======== Data extract ========

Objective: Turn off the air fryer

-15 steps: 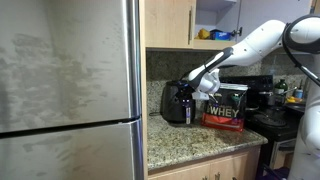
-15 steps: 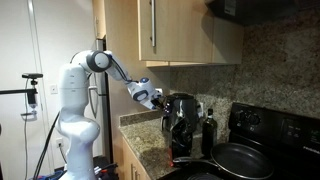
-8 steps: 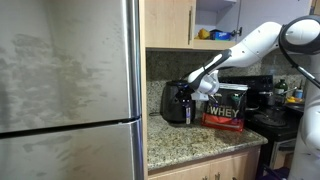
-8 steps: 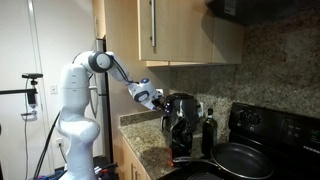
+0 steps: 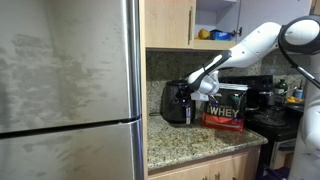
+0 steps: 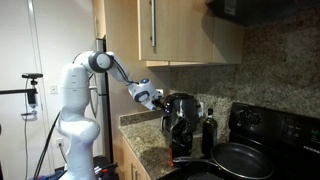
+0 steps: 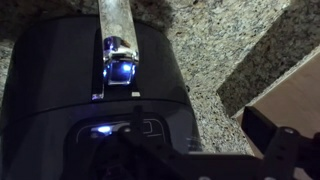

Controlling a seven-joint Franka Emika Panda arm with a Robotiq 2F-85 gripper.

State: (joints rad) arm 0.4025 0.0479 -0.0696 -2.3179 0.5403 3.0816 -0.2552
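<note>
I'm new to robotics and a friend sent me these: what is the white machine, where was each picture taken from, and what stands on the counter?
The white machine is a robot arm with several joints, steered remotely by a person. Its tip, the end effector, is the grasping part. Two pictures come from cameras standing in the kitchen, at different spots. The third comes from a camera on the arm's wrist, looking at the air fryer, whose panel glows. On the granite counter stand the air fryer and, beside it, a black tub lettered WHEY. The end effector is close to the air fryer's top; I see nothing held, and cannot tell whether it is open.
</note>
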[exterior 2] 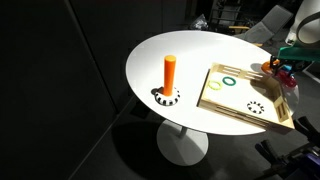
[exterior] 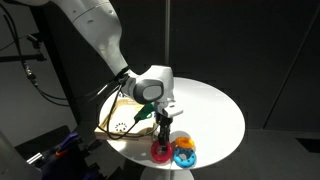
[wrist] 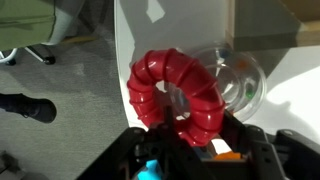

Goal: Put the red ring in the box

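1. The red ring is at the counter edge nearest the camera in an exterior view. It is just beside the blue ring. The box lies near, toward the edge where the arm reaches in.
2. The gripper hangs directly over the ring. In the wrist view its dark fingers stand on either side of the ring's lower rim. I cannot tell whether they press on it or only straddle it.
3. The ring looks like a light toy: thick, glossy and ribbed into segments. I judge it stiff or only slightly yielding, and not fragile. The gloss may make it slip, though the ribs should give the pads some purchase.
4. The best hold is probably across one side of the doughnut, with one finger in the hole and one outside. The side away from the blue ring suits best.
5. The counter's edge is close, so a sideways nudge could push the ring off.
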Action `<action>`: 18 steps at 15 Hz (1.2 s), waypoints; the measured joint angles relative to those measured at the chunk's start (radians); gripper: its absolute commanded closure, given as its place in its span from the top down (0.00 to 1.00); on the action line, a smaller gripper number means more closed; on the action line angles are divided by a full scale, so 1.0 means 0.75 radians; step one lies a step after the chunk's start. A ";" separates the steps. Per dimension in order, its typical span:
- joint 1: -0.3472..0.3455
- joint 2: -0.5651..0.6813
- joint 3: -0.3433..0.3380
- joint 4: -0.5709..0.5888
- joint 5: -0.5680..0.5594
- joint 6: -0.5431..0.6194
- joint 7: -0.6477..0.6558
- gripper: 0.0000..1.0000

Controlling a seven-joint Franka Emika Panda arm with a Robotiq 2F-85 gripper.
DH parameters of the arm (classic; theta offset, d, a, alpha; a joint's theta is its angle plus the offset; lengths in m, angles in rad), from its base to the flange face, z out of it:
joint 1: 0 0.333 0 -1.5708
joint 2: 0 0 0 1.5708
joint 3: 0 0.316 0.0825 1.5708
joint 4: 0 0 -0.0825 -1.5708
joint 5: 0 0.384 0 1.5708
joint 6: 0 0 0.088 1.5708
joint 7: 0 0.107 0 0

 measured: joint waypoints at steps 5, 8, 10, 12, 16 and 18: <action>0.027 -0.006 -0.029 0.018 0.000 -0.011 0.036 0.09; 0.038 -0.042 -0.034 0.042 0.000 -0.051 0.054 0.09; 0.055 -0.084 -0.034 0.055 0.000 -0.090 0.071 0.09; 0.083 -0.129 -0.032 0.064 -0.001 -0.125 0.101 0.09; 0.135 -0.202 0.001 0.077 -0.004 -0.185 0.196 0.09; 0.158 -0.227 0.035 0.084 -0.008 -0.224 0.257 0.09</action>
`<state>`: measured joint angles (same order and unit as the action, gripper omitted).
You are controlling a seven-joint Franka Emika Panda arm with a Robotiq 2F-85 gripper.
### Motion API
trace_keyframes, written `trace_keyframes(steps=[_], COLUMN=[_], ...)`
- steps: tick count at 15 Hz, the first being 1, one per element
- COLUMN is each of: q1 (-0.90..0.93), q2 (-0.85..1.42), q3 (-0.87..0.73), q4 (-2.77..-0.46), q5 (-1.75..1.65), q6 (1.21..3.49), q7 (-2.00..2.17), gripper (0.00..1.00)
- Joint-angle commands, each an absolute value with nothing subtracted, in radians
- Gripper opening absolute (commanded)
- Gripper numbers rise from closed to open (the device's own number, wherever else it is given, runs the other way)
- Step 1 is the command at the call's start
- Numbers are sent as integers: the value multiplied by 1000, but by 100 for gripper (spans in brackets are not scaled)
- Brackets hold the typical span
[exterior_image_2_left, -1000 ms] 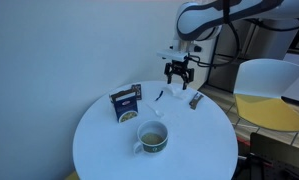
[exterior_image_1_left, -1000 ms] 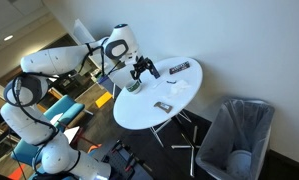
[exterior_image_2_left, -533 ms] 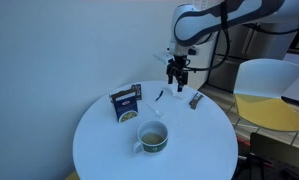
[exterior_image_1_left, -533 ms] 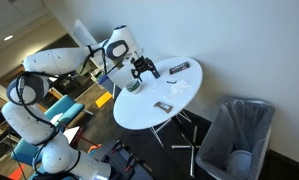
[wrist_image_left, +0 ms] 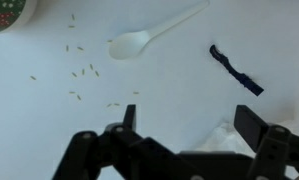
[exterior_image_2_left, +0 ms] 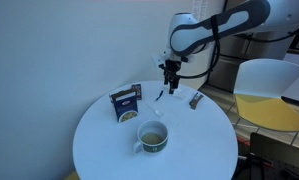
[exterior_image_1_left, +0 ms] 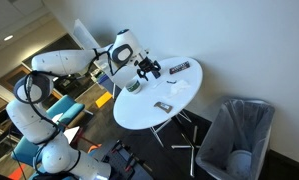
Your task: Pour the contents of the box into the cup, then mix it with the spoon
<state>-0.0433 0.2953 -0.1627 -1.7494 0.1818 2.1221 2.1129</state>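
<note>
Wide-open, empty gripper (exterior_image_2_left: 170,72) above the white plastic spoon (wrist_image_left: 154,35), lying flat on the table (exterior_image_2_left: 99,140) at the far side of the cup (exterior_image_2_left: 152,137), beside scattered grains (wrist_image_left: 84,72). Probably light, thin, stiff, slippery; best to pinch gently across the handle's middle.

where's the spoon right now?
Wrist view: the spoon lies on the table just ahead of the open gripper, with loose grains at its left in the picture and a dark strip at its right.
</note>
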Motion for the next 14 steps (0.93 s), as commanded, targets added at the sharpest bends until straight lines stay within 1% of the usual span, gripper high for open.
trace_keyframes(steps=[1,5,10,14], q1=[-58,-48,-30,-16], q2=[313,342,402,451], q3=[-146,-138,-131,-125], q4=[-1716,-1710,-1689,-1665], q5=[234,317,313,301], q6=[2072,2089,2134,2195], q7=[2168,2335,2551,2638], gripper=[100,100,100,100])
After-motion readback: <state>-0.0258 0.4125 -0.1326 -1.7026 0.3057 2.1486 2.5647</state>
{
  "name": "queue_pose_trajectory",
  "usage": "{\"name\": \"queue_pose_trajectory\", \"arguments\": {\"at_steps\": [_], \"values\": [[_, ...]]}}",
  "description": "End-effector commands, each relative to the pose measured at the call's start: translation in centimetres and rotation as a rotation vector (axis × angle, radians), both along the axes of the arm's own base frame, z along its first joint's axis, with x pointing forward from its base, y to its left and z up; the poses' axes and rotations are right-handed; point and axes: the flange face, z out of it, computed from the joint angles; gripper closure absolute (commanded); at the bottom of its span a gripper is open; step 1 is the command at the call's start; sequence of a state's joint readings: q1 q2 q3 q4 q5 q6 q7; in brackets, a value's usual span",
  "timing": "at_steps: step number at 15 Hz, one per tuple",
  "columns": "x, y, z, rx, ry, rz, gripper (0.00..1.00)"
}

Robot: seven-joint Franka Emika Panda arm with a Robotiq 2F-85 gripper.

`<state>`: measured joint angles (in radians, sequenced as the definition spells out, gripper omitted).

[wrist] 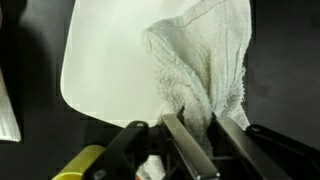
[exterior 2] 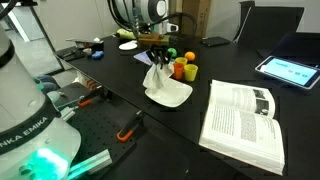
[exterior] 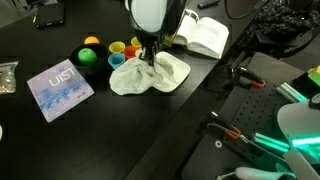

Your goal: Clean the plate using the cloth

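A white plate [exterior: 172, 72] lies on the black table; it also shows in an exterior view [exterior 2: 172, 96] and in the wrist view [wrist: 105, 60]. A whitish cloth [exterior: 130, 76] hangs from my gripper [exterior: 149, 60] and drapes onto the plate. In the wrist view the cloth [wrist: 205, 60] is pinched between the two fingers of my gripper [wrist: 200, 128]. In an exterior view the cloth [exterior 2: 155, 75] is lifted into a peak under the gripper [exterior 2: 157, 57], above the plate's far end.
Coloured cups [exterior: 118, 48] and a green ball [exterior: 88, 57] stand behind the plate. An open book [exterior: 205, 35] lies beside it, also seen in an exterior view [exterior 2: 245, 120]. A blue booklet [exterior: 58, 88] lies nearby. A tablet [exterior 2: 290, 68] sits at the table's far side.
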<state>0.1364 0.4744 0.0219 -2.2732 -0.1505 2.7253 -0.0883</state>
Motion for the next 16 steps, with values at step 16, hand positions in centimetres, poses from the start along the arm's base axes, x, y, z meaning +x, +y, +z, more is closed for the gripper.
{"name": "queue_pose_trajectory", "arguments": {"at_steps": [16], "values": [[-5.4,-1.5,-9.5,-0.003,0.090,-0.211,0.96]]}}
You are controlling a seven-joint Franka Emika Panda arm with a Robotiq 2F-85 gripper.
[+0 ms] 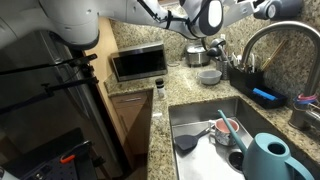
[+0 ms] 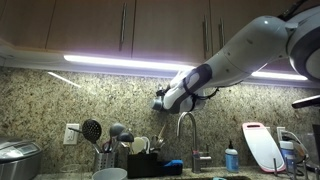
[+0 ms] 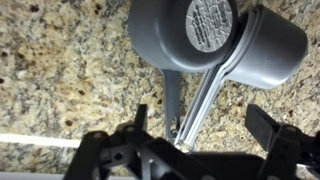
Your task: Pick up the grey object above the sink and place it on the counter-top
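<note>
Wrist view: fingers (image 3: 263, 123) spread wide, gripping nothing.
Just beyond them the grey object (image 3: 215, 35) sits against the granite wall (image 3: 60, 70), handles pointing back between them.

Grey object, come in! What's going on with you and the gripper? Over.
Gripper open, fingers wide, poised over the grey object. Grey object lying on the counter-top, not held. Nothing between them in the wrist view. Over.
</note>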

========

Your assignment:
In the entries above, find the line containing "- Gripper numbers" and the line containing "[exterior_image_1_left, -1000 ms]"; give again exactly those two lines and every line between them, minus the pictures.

Written reply:
- Gripper numbers rise from closed to open (the device's own number, wherever else it is given, runs the other way)
- Step 1 is the command at the call's start
- Numbers are sent as integers: the value multiplied by 1000, but by 100 for gripper (spans in brackets are not scaled)
- Brackets hold the typical span
[exterior_image_2_left, -1000 ms] 
[exterior_image_1_left, -1000 ms] 

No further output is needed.